#### [Task description]
Give again exactly, and only, the lines between the line holding "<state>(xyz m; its" and the end of the listing, both boundary lines included.
[Given material — start]
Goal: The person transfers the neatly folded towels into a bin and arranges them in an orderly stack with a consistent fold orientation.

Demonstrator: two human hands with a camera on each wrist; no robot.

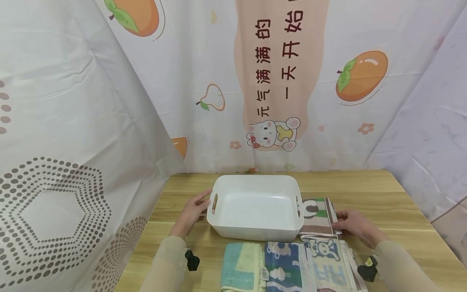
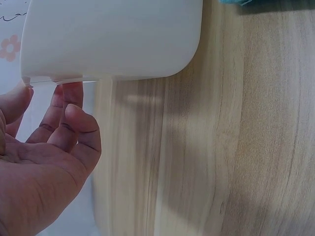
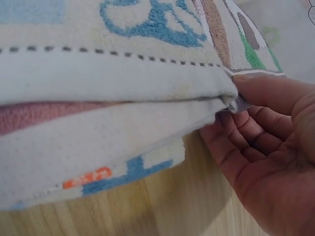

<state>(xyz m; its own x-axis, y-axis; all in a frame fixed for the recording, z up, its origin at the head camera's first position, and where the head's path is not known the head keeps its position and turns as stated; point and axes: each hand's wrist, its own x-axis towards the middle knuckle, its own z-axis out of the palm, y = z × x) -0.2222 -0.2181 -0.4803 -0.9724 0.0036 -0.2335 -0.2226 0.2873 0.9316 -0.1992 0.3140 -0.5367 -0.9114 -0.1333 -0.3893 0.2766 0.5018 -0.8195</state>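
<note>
On the table stands a white plastic basket (image 1: 255,233) with a handle slot in each short side. My left hand (image 1: 193,213) grips it at its left end, with the thumb at the rim and the fingers at the slot. To the basket's right lies a folded brown, white and green towel (image 1: 316,228). My right hand (image 1: 355,225) pinches that towel's right edge, thumb on top and fingers below. Nearer in the right wrist view is the cream towel with blue figures (image 3: 123,76), its folded layers facing the camera.
In front of the basket lie a teal and yellow folded towel (image 1: 238,267) and a blue and green one (image 1: 284,267), beside the cream towel. The wooden table (image 1: 368,186) meets a printed curtain (image 1: 204,134) at its back edge.
</note>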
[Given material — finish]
#### [Finished task]
<state>(xyz m; its own x-axis, y-axis; all in a frame fixed for the recording, z up, its origin at the head camera's first position, and where the head's path is not known the head keeps its position and turns as stated; point and axes: each hand's wrist, its own x-axis towards the middle knuckle, its own z-axis out of the palm, y = z × x) -0.2222 -0.2181 -0.4803 -0.9724 0.0036 -0.2335 -0.2226 0.2873 0.9316 -0.1992 0.3140 -0.5367 -0.9114 -0.1333 -0.3893 0.2766 0.5018 -0.8195</state>
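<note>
On the table stands a white plastic basket (image 1: 255,233) with a handle slot in each short side. My left hand (image 1: 193,213) grips it at its left end, with the thumb at the rim and the fingers at the slot. To the basket's right lies a folded brown, white and green towel (image 1: 316,228). My right hand (image 1: 355,225) pinches that towel's right edge, thumb on top and fingers below. Nearer in the right wrist view is the cream towel with blue figures (image 3: 123,76), its folded layers facing the camera.
In front of the basket lie a teal and yellow folded towel (image 1: 238,267) and a blue and green one (image 1: 284,267), beside the cream towel. The wooden table (image 1: 368,186) meets a printed curtain (image 1: 204,134) at its back edge.
</note>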

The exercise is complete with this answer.